Alpe d'Huez 2026 - Alter Ego: Laurent Lafitte in duplicate

Alter Ego: a twisting comedy with Laurent Lafitte in duplicate

An average, balding guy discovers that his new neighbor is his double, but with hair: Laurent Lafitte doubles up in this bizarre and twisting comedy from Nicolas and Bruno.

If we put aside the hairy erotic comedy In search of Ultra-sex (made from sequences of X-rated films from the 70’s), Nicolas Charlet and Bruno Lavaine had inexplicably not made a film since 2013. The duo behind The informative message And The Person of Two Persons finally returns with a story on the borders of reality: Alex (Laurent Lafitte) discovers that his new neighbor, Axel, is his perfect double… with hair. Except he’s the only one who notices the resemblance. This more handsome, sportier and more cultured double, who also shares his office, will generate in Alex a jealousy bordering on furious madness.

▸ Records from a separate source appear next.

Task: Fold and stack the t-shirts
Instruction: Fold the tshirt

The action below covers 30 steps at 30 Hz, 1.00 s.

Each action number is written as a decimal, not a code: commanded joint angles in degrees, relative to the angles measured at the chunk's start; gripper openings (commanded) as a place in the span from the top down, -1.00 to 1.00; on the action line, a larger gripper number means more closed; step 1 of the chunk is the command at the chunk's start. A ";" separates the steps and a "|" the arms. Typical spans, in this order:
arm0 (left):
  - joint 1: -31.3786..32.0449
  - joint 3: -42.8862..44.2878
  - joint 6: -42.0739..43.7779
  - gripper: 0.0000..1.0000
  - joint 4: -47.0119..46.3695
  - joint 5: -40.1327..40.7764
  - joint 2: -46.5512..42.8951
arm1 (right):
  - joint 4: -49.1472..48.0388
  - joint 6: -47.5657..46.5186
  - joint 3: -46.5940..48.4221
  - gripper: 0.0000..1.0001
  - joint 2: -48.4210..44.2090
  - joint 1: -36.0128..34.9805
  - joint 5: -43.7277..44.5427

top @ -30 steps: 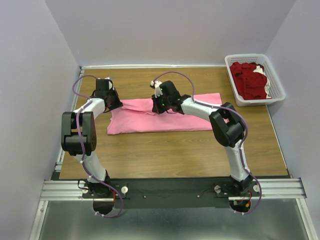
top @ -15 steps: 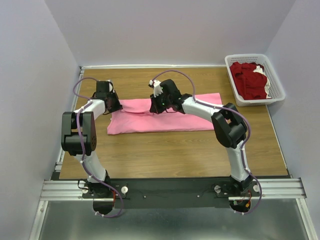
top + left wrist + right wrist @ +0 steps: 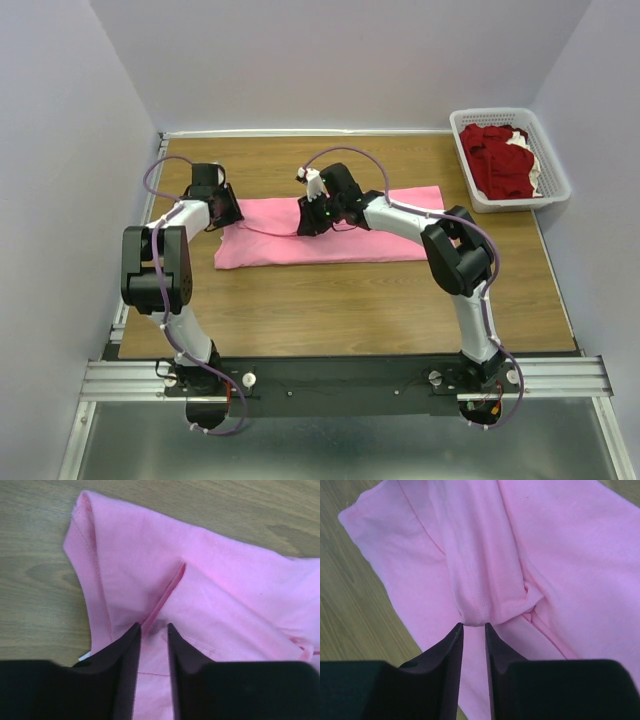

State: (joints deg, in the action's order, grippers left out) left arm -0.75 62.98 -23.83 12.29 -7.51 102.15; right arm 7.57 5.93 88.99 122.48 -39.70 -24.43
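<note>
Pink t-shirt (image 3: 280, 245) runs left-right across the desk (image 3: 350, 300); left jaws at its left end, right jaws mid-top, both parted, gripping nothing.

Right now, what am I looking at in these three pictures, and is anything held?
Two robot arms are bolted at the near edge of the table. The wide picture looks down from above and behind them; the two close-ups come from a camera on each wrist, its black fingers at the bottom. A pink shirt lies partly folded on the table. The left hand and right hand hang just over it, fingers slightly apart, gripping nothing. Red shirts sit in a white basket at the far right.
</note>
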 commanded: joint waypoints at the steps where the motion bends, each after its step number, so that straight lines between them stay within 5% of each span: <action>1: -0.39 0.30 0.81 0.03 0.98 2.41 -3.18 | 2.27 -0.04 -0.66 0.32 -1.01 -0.46 -3.70; 5: -0.39 -0.58 0.89 -0.01 1.15 3.90 -5.28 | 3.76 -0.05 -0.05 0.09 -1.62 -0.46 -8.00; 10: -0.30 -1.10 1.16 -0.07 1.85 4.43 -8.89 | 4.56 1.36 -1.27 0.05 -3.91 -0.46 -8.45; 16: 3.47 -6.45 -0.42 -0.07 2.21 5.13 -16.17 | 5.60 5.57 -5.92 0.07 -9.44 2.86 6.65; 23: 4.36 -23.42 -7.89 0.01 -3.32 9.26 -24.98 | 7.81 8.56 -20.33 0.07 -19.11 10.52 19.39; 30: 4.01 -24.66 -10.79 0.17 -7.72 8.57 -17.97 | 8.68 12.08 -30.01 0.06 -23.25 15.70 24.16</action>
State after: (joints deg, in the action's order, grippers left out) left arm 3.53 37.10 -31.97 9.15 -0.38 80.36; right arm 14.17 15.14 61.63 100.71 -24.58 -5.41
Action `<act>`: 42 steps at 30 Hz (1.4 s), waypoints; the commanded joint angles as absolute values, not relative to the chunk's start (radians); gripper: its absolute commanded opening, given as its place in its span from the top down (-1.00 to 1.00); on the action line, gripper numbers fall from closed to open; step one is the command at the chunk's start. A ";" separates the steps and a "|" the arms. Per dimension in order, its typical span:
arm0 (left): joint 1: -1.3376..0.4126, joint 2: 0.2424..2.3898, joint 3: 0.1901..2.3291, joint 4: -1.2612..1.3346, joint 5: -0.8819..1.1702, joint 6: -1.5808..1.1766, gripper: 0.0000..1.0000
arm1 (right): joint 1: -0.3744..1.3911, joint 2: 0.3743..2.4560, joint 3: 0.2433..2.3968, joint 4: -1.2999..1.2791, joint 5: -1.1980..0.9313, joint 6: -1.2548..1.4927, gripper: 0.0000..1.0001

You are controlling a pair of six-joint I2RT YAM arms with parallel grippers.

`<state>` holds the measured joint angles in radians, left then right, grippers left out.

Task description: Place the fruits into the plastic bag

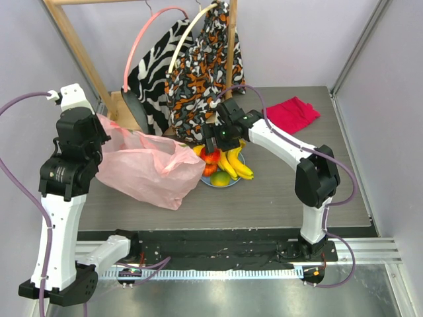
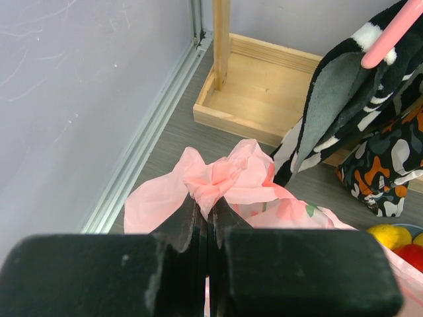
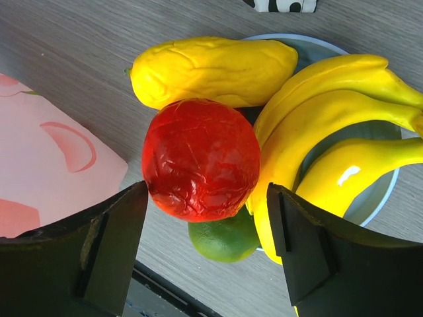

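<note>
Close spread right gripper [image 3: 205,211] centred on wrinkled red round apple [image 3: 201,158] at round blue plate's [image 3: 373,201] edge — gently — with left gripper [image 2: 208,211] pinching crinkly pale-pink plastic bag [image 2: 225,178].

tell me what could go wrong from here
The right jaws straddle the red fruit, which presses against the bananas; closing could catch a banana too. It rests on a green fruit and might roll off the blue plate. The left jaws pinch only a bunched edge of the plastic bag, so its mouth may sag shut.
</note>
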<state>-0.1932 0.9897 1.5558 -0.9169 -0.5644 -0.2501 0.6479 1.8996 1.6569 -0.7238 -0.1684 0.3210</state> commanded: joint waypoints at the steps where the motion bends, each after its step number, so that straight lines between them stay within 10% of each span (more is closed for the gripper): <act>1: -0.187 0.971 1.551 -0.874 -0.565 -0.239 1.00 | 0.653 1.907 1.687 -0.686 -0.193 0.333 -0.62; 27: -0.186 0.966 1.534 -0.867 -0.557 -0.255 1.00 | 0.653 1.944 1.686 -0.681 -0.213 0.336 -0.80; 42: -0.187 0.962 1.529 -0.848 -0.563 -0.249 1.00 | 0.655 1.887 1.690 -0.676 -0.210 0.325 0.26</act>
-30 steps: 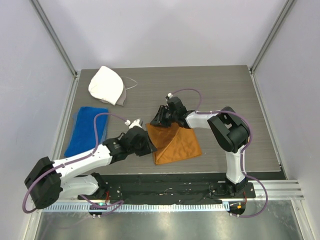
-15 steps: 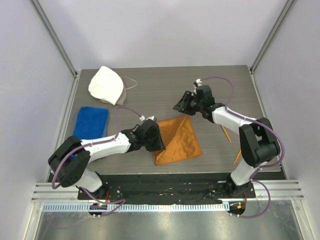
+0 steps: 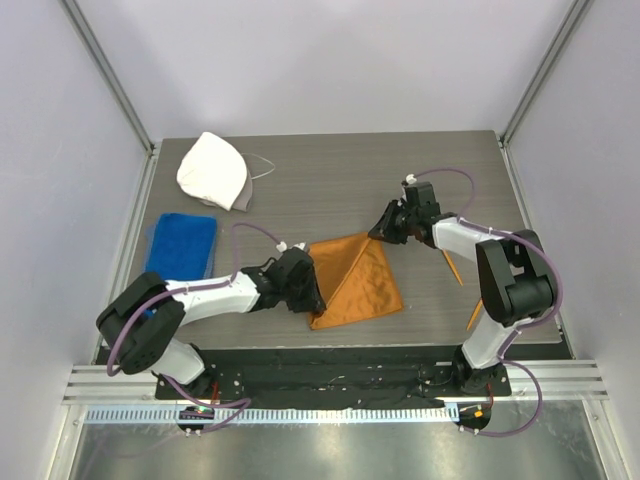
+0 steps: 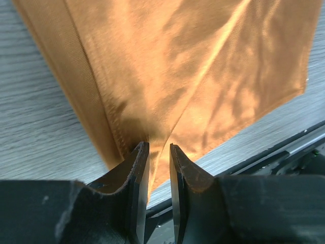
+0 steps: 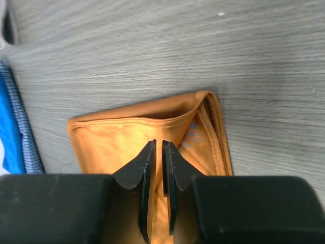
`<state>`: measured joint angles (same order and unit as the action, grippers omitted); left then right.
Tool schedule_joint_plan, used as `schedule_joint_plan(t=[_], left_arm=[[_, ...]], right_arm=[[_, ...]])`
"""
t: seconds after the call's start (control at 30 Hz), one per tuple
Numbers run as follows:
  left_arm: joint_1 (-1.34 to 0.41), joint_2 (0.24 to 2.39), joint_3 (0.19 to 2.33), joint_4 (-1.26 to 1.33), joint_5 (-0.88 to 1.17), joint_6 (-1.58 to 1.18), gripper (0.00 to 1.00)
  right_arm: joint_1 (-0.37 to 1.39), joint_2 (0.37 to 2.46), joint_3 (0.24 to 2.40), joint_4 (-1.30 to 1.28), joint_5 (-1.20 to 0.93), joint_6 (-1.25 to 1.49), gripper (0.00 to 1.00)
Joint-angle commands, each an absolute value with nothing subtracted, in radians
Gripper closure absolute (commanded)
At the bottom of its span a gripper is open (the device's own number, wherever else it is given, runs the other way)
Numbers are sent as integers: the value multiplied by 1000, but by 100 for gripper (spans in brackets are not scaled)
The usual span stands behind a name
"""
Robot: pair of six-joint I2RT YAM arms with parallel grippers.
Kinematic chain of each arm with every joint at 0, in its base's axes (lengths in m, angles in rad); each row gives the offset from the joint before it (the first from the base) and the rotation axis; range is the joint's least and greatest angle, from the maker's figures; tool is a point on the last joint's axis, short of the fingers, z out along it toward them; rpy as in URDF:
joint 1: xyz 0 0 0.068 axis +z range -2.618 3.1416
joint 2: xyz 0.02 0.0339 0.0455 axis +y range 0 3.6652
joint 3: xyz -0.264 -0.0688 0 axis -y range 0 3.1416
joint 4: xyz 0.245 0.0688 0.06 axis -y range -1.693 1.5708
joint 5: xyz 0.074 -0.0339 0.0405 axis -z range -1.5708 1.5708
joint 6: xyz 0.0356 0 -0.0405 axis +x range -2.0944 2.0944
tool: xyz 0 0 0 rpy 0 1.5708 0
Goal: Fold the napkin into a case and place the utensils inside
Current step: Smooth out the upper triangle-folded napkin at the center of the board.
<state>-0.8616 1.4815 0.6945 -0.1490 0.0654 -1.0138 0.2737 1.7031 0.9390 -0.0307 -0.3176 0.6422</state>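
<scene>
The gray table (image 3: 330, 180) holds everything. The napkin (image 3: 365, 285) is the big orange cloth, folded over, with a crease running from its far corner down to its near corner. The blue towel (image 3: 183, 247) lies well to the left of the napkin. The white cloth cap (image 3: 213, 172) sits far to the left of the napkin and farther back. The left gripper (image 4: 157, 148) is at the napkin's near left edge, its fingers pressed on a pinch of the cloth. The right gripper (image 5: 158, 145) is at the napkin's far corner, its fingers squeezing the cloth there too. The utensils (image 3: 452, 268), thin and orange, lie to the right of the napkin, partly hidden by the right arm (image 3: 505, 275)
</scene>
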Motion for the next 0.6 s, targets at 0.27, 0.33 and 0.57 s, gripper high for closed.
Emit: schedule_joint_plan(t=[0.27, 0.33, 0.57], left_arm=[[-859, 1431, 652, -109, 71, -1026, 73], [-861, 1430, 646, -106, 74, -1026, 73], [-864, 1407, 624, -117, 68, -1022, 73]], right_arm=[[268, 1827, 1014, 45, -304, 592, 82], [267, 1839, 1022, 37, -299, 581, 81], [267, 1839, 1058, 6, -288, 545, 73]])
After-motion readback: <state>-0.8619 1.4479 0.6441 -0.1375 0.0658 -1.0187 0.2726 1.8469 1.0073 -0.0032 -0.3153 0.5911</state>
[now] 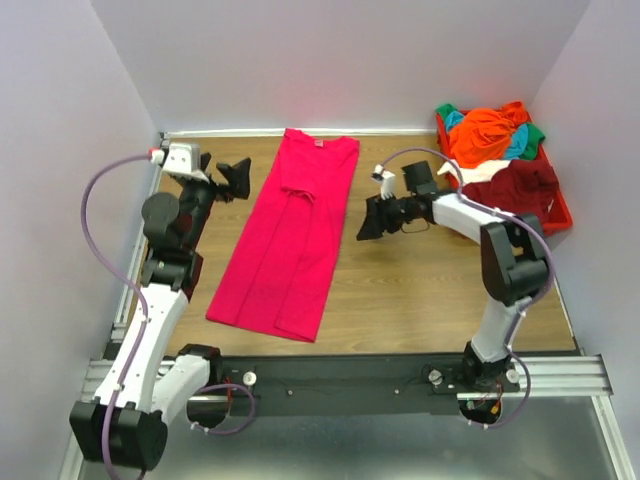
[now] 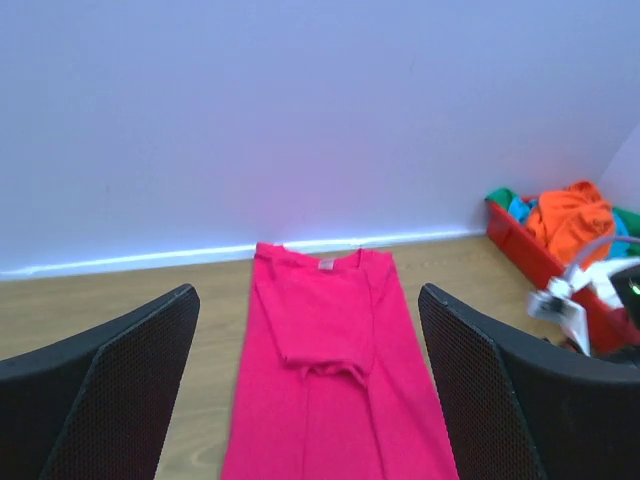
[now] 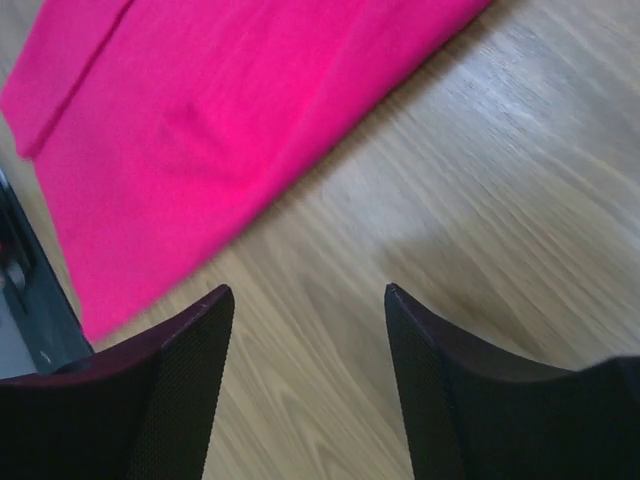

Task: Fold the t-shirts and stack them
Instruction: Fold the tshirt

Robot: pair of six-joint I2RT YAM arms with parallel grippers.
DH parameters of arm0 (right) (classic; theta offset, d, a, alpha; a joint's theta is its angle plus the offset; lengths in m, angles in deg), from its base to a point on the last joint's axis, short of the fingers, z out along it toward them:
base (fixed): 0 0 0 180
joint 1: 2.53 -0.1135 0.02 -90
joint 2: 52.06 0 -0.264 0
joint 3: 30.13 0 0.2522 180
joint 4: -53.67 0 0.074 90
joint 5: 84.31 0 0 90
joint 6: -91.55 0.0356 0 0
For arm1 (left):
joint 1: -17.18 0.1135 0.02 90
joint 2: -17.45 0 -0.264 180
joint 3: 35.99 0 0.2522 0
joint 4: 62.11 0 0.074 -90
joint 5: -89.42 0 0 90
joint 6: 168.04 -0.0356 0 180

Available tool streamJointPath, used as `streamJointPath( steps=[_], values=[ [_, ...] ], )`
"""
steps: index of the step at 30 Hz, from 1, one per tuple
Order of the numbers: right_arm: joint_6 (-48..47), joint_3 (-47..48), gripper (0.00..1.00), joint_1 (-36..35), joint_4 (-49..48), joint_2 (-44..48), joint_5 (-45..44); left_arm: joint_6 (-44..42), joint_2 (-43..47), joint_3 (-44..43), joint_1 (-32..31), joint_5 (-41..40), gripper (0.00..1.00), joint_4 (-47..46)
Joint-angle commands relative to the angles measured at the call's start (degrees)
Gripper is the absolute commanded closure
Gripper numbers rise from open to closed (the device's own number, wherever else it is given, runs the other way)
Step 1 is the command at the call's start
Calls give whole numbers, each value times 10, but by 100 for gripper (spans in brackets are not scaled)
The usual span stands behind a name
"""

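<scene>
Pink shirt [image 1: 295, 230] lies flat on the table [image 1: 420, 300], sides folded in; left gripper [image 1: 235, 180] and right gripper [image 1: 366, 220] flank it, both wide, empty; best pinch both hem corners, lift evenly, fold towards the collar.

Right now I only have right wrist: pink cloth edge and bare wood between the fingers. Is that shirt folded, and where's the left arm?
Observer: In the top view the magenta t-shirt lies flat as a long strip, both sides folded in, collar toward the far wall.
Operator: Left arm?
Observer: The left gripper is off the shirt's left edge near the collar end. Its fingers are open and hold nothing.
Operator: Other shirts?
Observer: They are heaped in the red bin at far right, with the orange shirt on top and the dark maroon shirt nearer.
</scene>
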Motion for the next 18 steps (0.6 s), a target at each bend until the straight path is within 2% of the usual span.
streamJointPath(
  steps=[1,5,9,13,18],
  values=[
    [192,47,32,-39,-59,-85,-121,-42,69,100,1,-3,2,37],
    [258,72,32,-56,-95,-138,-128,-89,179,160,1,-59,2,85],
    [282,103,33,-66,-99,-189,-116,-104,229,173,0,-90,2,93],
    [298,119,44,-70,-98,-224,-106,-111,229,169,0,-95,2,90],
    [300,122,65,-70,-97,-240,-125,-110,224,165,0,-89,2,94]
  ],
)
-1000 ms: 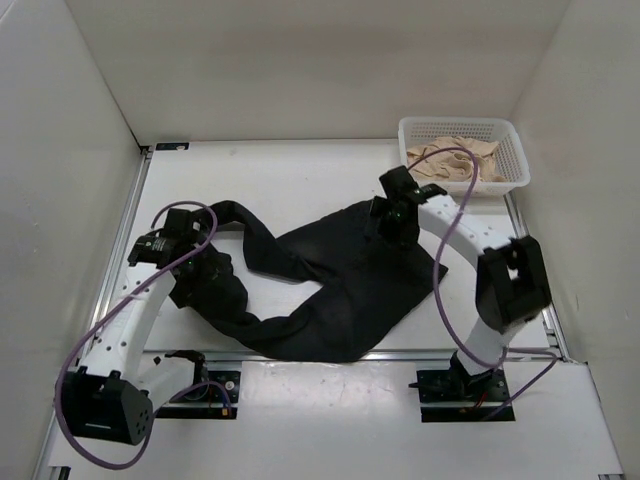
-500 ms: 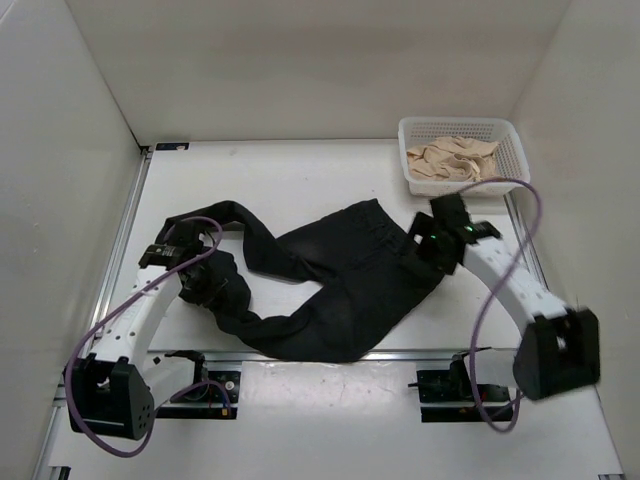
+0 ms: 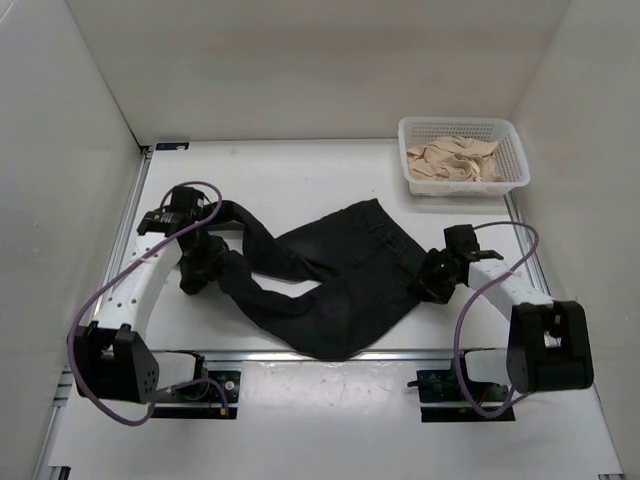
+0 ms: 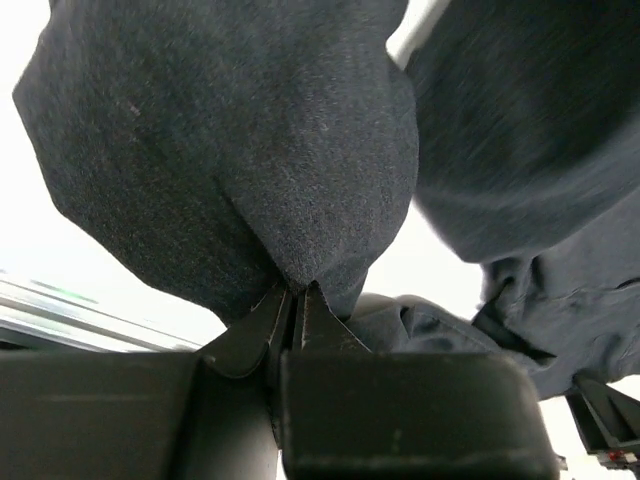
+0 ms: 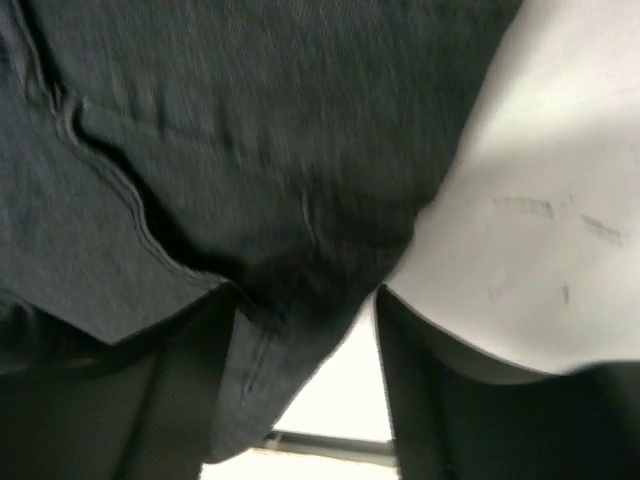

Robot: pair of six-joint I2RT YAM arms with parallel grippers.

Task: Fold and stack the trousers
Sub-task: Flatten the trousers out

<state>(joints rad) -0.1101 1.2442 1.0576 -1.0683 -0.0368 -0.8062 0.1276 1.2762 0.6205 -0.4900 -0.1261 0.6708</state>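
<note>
The black trousers (image 3: 340, 270) lie crumpled across the middle of the table, with the waist part toward the right and the legs trailing left. My left gripper (image 3: 195, 275) is at the bunched leg on the left. In the left wrist view it (image 4: 297, 290) is shut, pinching a fold of the trousers (image 4: 230, 150). My right gripper (image 3: 432, 278) sits low at the right edge of the cloth. Its jaws (image 5: 305, 295) stand apart around a seamed corner of the trousers (image 5: 250, 130), with a bright gap beside the right finger.
A white basket (image 3: 515, 160) holding beige cloth (image 3: 455, 160) stands at the back right corner. White walls enclose the table (image 3: 300, 180) on three sides. A metal rail (image 3: 300, 355) runs along the near edge by the arm bases.
My left gripper closed on the leg fabric and drew it slightly back and left. My right arm swung from the upper waist area down to the right edge, its jaws narrowing.
</note>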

Very inventive within the framework of a tiny set-up – everything, or almost everything, takes place around terraced houses -, Nicolas and Bruno manage to set up a disturbing strangeness with three pieces of string (a zoom too strong, a lopsided angle, a stolen glance at the window…). The duo reconnects with the absurd humor that made their success, continuing to examine the trajectories of individuals crushed by competitiveness and the world of work. The criticism of virilism and winning, underlying all their work, finds here a disturbing echo with current events.

But Alter Egoit’s also a lot of twisting visual gags as brilliantly simple as Zabou Breitman with a mustache (!) or a complicated camping tent set-up, the involvement of the casting – Laurent Laffite in the lead, exceptional in this incarnation of duality – allowing us to push the cursors into the red. And the best part is that the film manages to land on its feet despite its crazy scenario that Quentin Dupieux will inevitably be a little jealous of.

Alter Ego, by Nicolas Charlet and Bruno Lavaine, with Laurent Lafitte, Blanche Gardin, Olga Kurylenko… Duration 1 h 43

Review initially published during the presentation of the film at the Alpe d’Huez Comedy Festival.